Bei Luftaufnahmen verfängt sich die Drohne von zwei Touristen in einem Baum. Kurzerhand beschließen die beiden ihn abzusägen - und werden prompt zur Kasse gebeten.
Drohne (Symbolbild)

Drohne (Symbolbild)

Foto: Julian Stratenschulte/ DPA

Weil sich ihre Drohne in einem hohen Baum verfangen hat, haben zwei Touristen in Bayern versucht, eine Fichte zu fällen. Die 25 und 27 Jahre alten Männer aus Skandinavien hatten mit dem ferngesteuerten Fluggerät Luftaufnahmen von der Landschaft nahe Marktoberdorf im Allgäu machen wollen. Beim ersten Flug verhakte sich die Drohne in dem Baum, wie die Polizei mitteilte.

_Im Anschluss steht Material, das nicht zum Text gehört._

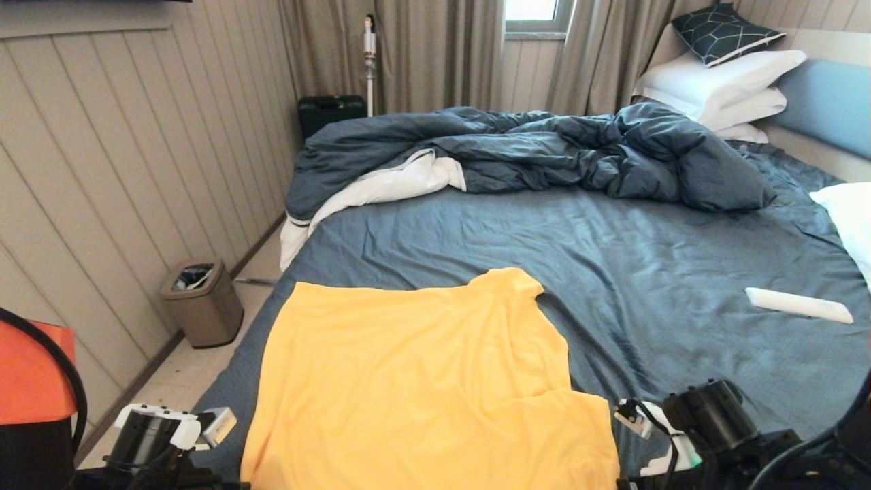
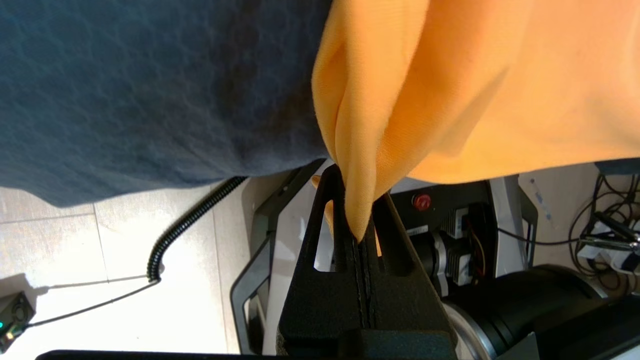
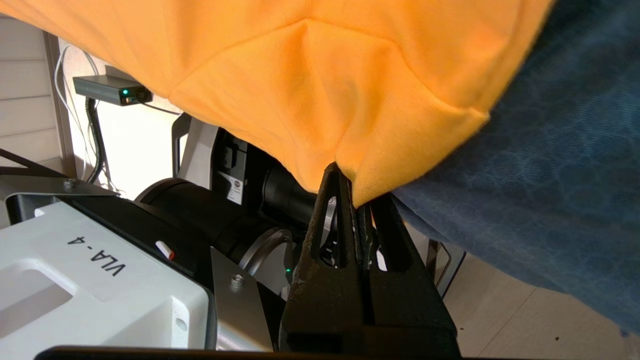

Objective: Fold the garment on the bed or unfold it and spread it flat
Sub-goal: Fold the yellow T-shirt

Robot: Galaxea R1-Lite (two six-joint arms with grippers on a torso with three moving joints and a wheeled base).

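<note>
Garment (image 1: 422, 381) hem pinched by both low tools, left (image 2: 361, 220) and right (image 3: 356, 200).

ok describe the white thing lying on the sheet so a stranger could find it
Start at the big bed's wrinkled slate-blue sheet, then look toward its pillow side. There lies a slim white bar-shaped object, alone and flat, hard-edged unlike the soft white pillows.

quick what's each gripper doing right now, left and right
Left gripper: closed, pinching a fold of the yellow T-shirt at the bed's near edge.
Right gripper: closed, pinching the T-shirt's other near corner.
</note>
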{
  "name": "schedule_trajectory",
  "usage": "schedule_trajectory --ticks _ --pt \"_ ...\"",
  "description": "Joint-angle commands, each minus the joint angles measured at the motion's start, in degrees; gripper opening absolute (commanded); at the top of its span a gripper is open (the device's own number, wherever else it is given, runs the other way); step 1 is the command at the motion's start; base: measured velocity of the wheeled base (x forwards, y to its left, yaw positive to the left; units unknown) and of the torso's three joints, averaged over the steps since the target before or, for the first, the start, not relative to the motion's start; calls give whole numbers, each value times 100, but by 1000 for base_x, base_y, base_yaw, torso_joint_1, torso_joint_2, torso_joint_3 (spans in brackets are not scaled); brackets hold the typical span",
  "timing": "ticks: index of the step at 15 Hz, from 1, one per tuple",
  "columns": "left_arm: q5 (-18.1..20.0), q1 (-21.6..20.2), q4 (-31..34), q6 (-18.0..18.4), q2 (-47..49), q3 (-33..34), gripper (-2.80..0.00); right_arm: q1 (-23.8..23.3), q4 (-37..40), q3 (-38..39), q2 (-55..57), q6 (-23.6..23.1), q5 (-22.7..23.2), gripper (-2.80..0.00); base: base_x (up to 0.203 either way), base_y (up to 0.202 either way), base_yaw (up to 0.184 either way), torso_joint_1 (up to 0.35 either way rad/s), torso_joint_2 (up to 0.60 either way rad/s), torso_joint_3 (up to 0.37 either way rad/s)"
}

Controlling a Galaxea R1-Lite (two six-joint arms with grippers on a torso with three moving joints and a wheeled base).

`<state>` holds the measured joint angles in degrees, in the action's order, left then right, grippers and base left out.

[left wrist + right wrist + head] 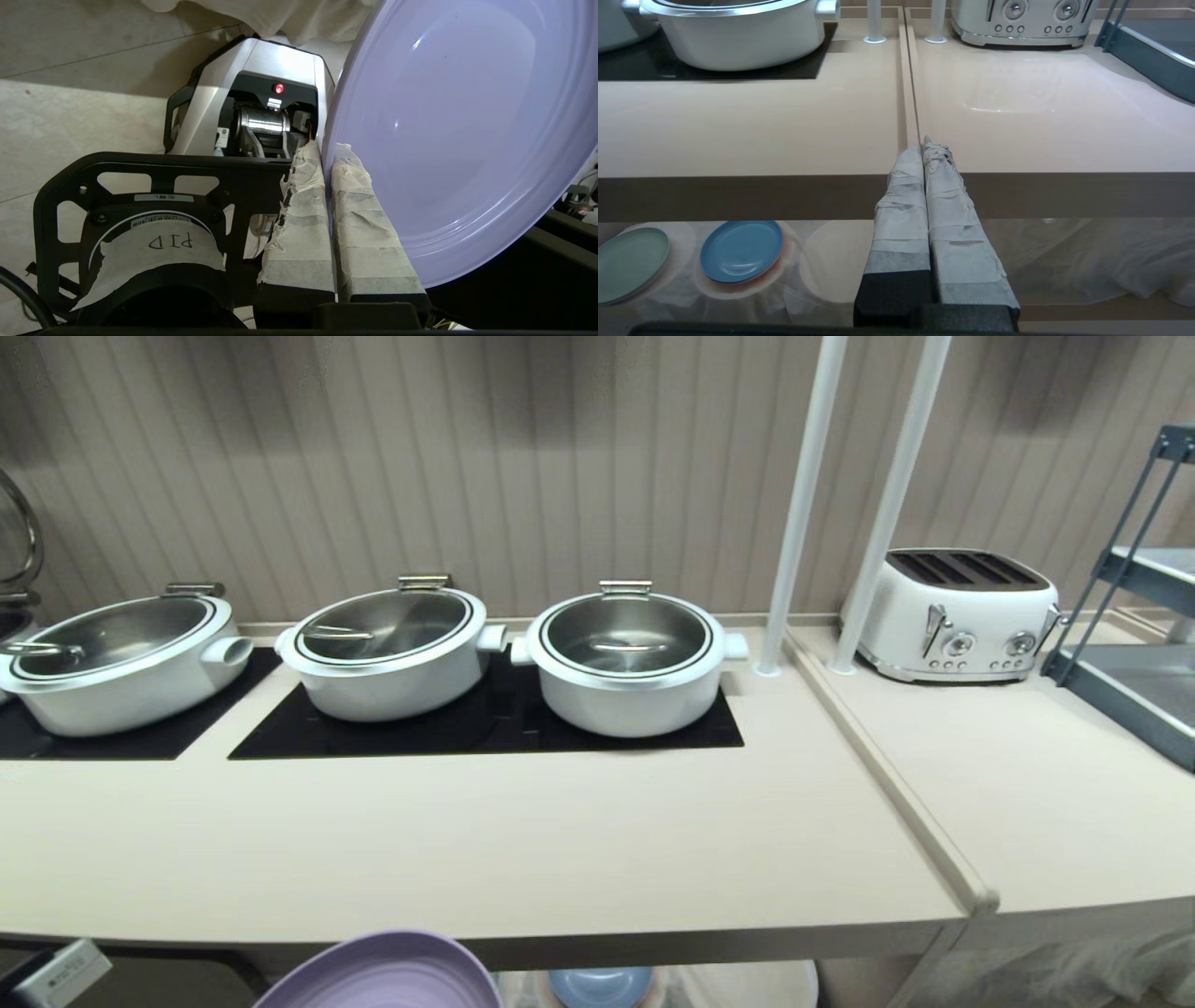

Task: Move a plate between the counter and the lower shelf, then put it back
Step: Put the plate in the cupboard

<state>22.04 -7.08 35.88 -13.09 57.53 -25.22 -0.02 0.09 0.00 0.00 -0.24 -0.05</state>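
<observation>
Even, bright indoor light. Glare streaks on the plate point(458, 140) and the worktop by the toaster point(1024, 21); soft shadows under pots point(625, 663). Head view bows at its edges.

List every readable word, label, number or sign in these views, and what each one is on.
"PID": handwritten on the white tape stuck to the robot's black round housing, appearing upside down in the left wrist view.
Small white label above that tape: too small to read.
Stickers on the silver robot base: unreadable.
White tag at the head view's lower left: blurred.
Toaster and pots: no legible text.
</observation>
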Motion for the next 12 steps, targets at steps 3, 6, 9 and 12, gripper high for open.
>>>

Wegen fehlender Äste im unteren Bereich konnten die Urlauber am Dienstag nicht auf die Fichte klettern. Kurzerhand versuchten die beiden deshalb mit einer Handsäge, den Baum zu fällen. Ein vorbeifahrender Lastwagenfahrer bemerkte die Aktion und rief die Polizei.

Die Beamten zeigten die Männer wegen Sachbeschädigung an. Weil der Baum durch die Handsäge stark beschädigt wurde, musste er von Profis gefällt werden. Die Rechnung - 350 Euro - hatten die beiden Urlauber zu bezahlen.